World leaders in CVD epidemiology represented at the Makarska Conference and its First International Ten-day Seminar in CVD Epidemiology included the following:
home-photo1Left to right: Henry Taylor, Thomas Chalmers, Austin Heady, Jeremiah Stamler, Samuel Fox, Richard Remington, Gösta Tibblin, Igor Glasunov, Geoffrey Rose, Frederick Epstein, Martti Karvonen, Ancel Keys, Jerome Green, and not visible taking the photograph, Henry Blackburn.

My generation were there as national delegates, as survey team members, and as fellows or faculty for the first Ten-day Seminar in CVD Epidemiology. That seminar was an important, if then poorly prepared add-on to the intellectual feast that was Makarska in fall, 1968. Of course, we muddled through for the seminar, the less-effective pedagogues buoyed by the masters: Rose, Remington, and Stamler. These three big guns, joined later by Rose Stamler, carried the seminar for the next decades as it became a major influence in the international development of CVD epidemiology.

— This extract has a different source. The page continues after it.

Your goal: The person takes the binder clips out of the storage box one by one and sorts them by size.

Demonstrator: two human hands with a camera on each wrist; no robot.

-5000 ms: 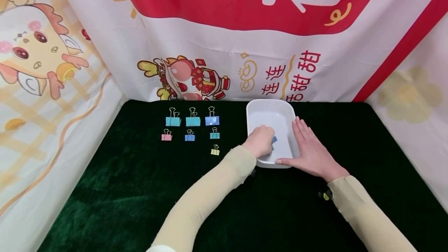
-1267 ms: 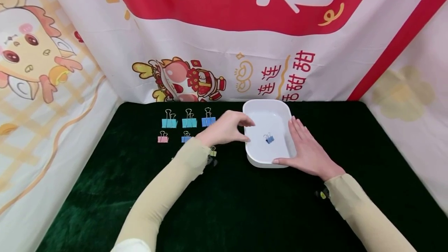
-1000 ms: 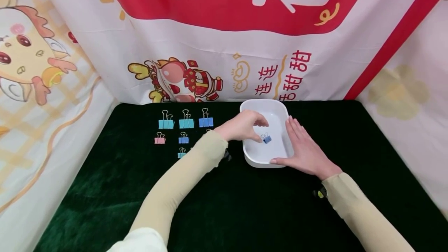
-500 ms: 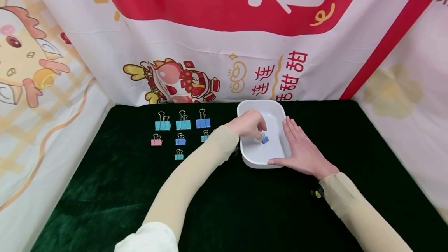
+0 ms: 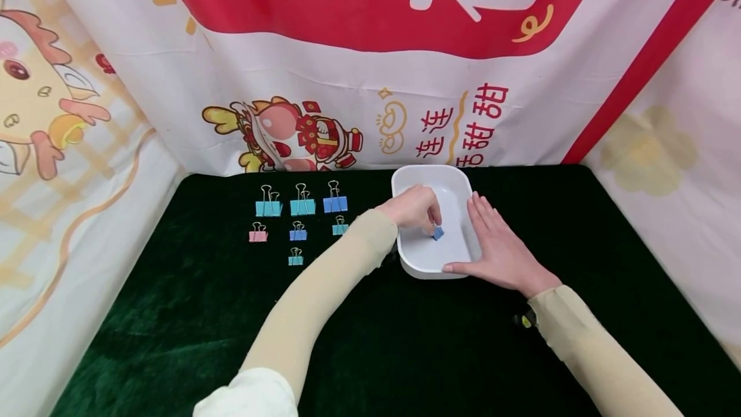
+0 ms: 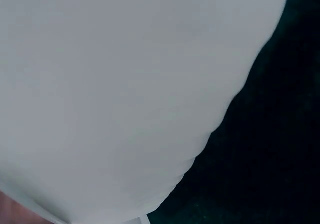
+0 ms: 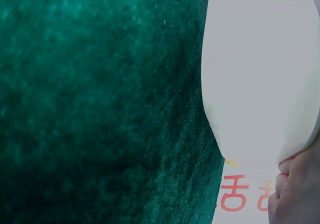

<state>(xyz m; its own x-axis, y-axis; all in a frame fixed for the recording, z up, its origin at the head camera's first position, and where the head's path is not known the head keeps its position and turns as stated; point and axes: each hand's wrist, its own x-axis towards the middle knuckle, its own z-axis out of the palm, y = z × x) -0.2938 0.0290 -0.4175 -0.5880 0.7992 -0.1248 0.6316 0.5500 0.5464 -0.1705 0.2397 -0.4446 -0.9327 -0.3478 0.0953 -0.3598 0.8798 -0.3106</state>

After summarizing the evidence and possibilities for prevention, the Makarska conferees proposed a series of initiatives in a framework for action. Moreover, those needed to take action were on board, from the AHA, from NIH, from WHO, and from the Joint Commission on Heart Disease Resources, all the agencies that were to develop the seminal policies and programs of the ensuing years: the 1970-71 NHLI Task Force on Atherosclerosis, the Report of the Joint Commission on Heart Disease Resources, and WHO Expert Reports on preventive trials and community strategies — all essential sources of national policy and program.

Much of the thrust in CVD epidemiology and prevention up until today may be considered an extension of those plans and initiatives: the cohort studies and the primary and secondary prevention trials of the 1970s, the community surveillance and intervention projects of the 1970s and 1980s, and national public policy with prevention programs. The Great Leap Forward of prevention was under way. Simultaneously came a dramatic decline in cardiovascular risk levels and death rates in industrial countries. This continues there, though now abated and incomplete, into the new millennium, while the opposite epidemiological transition gets underway among societies in economic transition.